◆ **What to produce**:
Return the listing in full and exactly, but without a single picture.

◆ **Supplied data**:
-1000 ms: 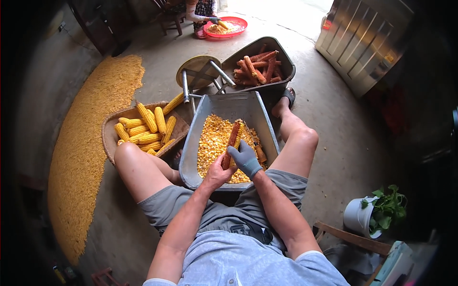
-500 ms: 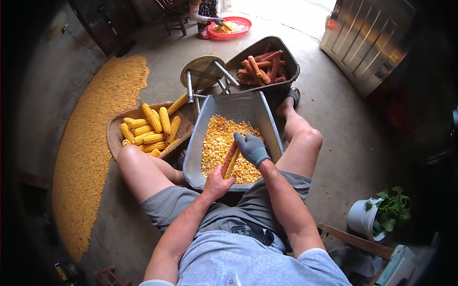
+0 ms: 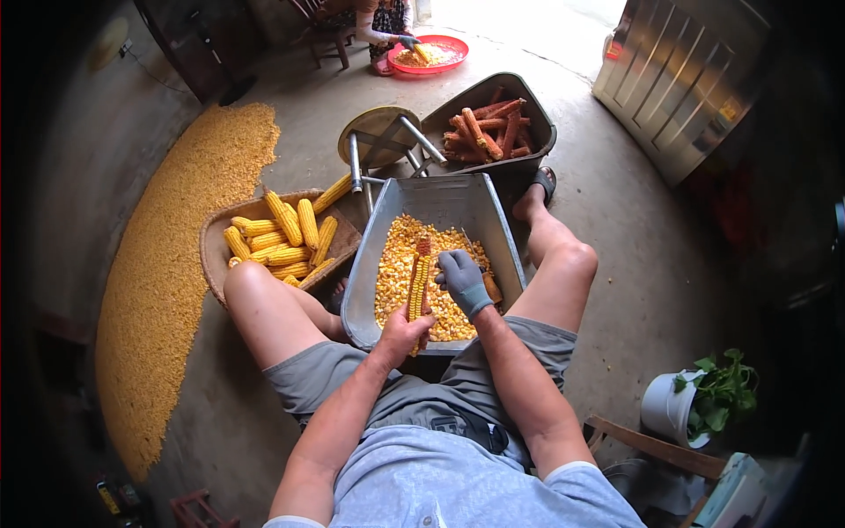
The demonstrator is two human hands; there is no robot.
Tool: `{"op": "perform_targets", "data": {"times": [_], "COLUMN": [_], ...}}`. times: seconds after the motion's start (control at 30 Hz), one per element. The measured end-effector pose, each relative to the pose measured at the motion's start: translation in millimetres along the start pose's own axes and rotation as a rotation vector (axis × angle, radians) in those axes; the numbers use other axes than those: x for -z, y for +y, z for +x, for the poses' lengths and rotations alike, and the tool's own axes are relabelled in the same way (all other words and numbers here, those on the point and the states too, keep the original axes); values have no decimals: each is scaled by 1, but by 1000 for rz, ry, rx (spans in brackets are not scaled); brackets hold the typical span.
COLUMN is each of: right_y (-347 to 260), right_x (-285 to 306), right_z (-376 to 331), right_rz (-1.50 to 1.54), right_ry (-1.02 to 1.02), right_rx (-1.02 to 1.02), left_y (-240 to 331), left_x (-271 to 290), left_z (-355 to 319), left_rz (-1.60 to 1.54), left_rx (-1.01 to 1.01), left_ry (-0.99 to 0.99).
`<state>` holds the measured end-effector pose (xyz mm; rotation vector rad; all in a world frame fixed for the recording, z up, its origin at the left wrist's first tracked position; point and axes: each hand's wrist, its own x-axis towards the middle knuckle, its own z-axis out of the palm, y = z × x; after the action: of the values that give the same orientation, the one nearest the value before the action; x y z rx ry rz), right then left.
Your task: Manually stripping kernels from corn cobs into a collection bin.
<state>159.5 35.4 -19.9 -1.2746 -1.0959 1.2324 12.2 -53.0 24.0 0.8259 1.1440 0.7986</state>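
My bare left hand (image 3: 405, 337) is wrapped round the lower end of a partly shelled corn cob (image 3: 419, 286). The cob stands nearly upright, with yellow kernel rows on one side and bare reddish core at its top. Just right of it, apart from the cob, my right hand (image 3: 464, 280) in a grey glove has its fingers curled; what they hold, if anything, is hidden. Both hands are above a grey metal tub (image 3: 359, 290) between my legs. Loose corn kernels (image 3: 400, 251) cover its bottom. A brown piece (image 3: 492, 287) shows partly behind the glove.
Whole yellow cobs (image 3: 283, 255) fill a woven basket (image 3: 211, 255) at left. Beyond the tub lie a tipped stool (image 3: 377, 132) and a dark bin (image 3: 547, 132) of stripped cobs (image 3: 488, 128). Kernels (image 3: 167, 264) spread along the left floor. Another person works at a red basin (image 3: 453, 63).
The cob has turned more upright, showing more of its yellow rows. My gloved right hand has come off its upper end and sits slightly lower and to the right.
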Motion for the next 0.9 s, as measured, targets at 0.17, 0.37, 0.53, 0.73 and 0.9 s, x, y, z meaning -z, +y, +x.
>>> {"op": "perform_targets", "data": {"times": [0.17, 0.37, 0.53, 0.73, 0.9], "right_y": [-32, -26, -23, 2, -17], "right_x": [-4, -4, 3, -9, -8], "right_z": [-14, -15, -12, -14, -13], "right_rz": [-339, -768, -615, -292, -131], "right_ry": [-44, -47, -85, 1, -7], "right_rx": [-33, -23, 248, 21, -175], "left_y": [-24, -27, -4, -9, -27], "left_x": [12, 4, -1, 1, 10], "left_z": [12, 8, -1, 6, 15], "left_rz": [438, 818, 251, -60, 297], "left_rx": [-261, -427, 34, 67, -51], "left_ry": [182, 286, -50, -68, 144]}}
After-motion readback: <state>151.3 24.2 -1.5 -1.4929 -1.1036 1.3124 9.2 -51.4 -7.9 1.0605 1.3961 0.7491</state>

◆ **Result**:
-1000 ms: 
-500 ms: 
+0 ms: 
The demonstrator is two human hands; there is no robot.
Tool: `{"op": "perform_targets", "data": {"times": [_], "COLUMN": [_], ...}}`. times: seconds after the motion's start (control at 30 Hz), one per element. The measured end-effector pose, each relative to the pose measured at the motion's start: translation in millimetres along the start pose's own axes and rotation as a rotation vector (axis × angle, radians) in those axes; the numbers use other axes than those: x for -z, y for +y, z for +x, for the poses' lengths and rotations alike, and the tool's own axes are relabelled in the same way (all other words and numbers here, those on the point and the states too, keep the original axes); values have no decimals: each is scaled by 1, but by 1000 for rz, ry, rx (spans in brackets are not scaled); brackets hold the typical span.
COLUMN is each of: right_y (-347 to 260), right_x (-285 to 306), right_z (-376 to 331), right_rz (-1.50 to 1.54), right_ry (-1.02 to 1.02), right_rx (-1.02 to 1.02), left_y (-240 to 331), left_x (-271 to 290), left_z (-355 to 319), left_rz (-1.60 to 1.54), left_rx (-1.01 to 1.01), left_ry (-0.99 to 0.99).
`<state>` holds the measured end-effector pose (xyz mm; rotation vector rad; all in a world frame fixed for the recording, z up, its origin at the left wrist's first tracked position; point and axes: each hand's wrist, its own x-axis towards the middle knuckle, its own z-axis out of the palm, y = z × x; after the action: of the values that give the same orientation, the one nearest the value before the action; x y z rx ry rz), right then left.
Your task: Manually stripping kernels from corn cobs into a collection bin.
<state>159.5 35.4 -19.9 -1.2746 -1.0959 1.2324 12.2 -53.0 24.0 0.8259 1.1440 0.7986</state>
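My bare left hand (image 3: 405, 337) is wrapped round the lower end of a partly shelled corn cob (image 3: 419, 286). The cob stands nearly upright, with yellow kernel rows on one side and bare reddish core at its top. Just right of it, apart from the cob, my right hand (image 3: 464, 280) in a grey glove has its fingers curled; what they hold, if anything, is hidden. Both hands are above a grey metal tub (image 3: 359, 290) between my legs. Loose corn kernels (image 3: 400, 251) cover its bottom. A brown piece (image 3: 492, 287) shows partly behind the glove.
Whole yellow cobs (image 3: 283, 255) fill a woven basket (image 3: 211, 255) at left. Beyond the tub lie a tipped stool (image 3: 377, 132) and a dark bin (image 3: 547, 132) of stripped cobs (image 3: 488, 128). Kernels (image 3: 167, 264) spread along the left floor. Another person works at a red basin (image 3: 453, 63).
The cob has turned more upright, showing more of its yellow rows. My gloved right hand has come off its upper end and sits slightly lower and to the right.
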Motion for the next 0.9 s, as measured, targets at 0.17, 0.37, 0.53, 0.73 and 0.9 s, x, y, z meaning -z, +y, +x.
>>> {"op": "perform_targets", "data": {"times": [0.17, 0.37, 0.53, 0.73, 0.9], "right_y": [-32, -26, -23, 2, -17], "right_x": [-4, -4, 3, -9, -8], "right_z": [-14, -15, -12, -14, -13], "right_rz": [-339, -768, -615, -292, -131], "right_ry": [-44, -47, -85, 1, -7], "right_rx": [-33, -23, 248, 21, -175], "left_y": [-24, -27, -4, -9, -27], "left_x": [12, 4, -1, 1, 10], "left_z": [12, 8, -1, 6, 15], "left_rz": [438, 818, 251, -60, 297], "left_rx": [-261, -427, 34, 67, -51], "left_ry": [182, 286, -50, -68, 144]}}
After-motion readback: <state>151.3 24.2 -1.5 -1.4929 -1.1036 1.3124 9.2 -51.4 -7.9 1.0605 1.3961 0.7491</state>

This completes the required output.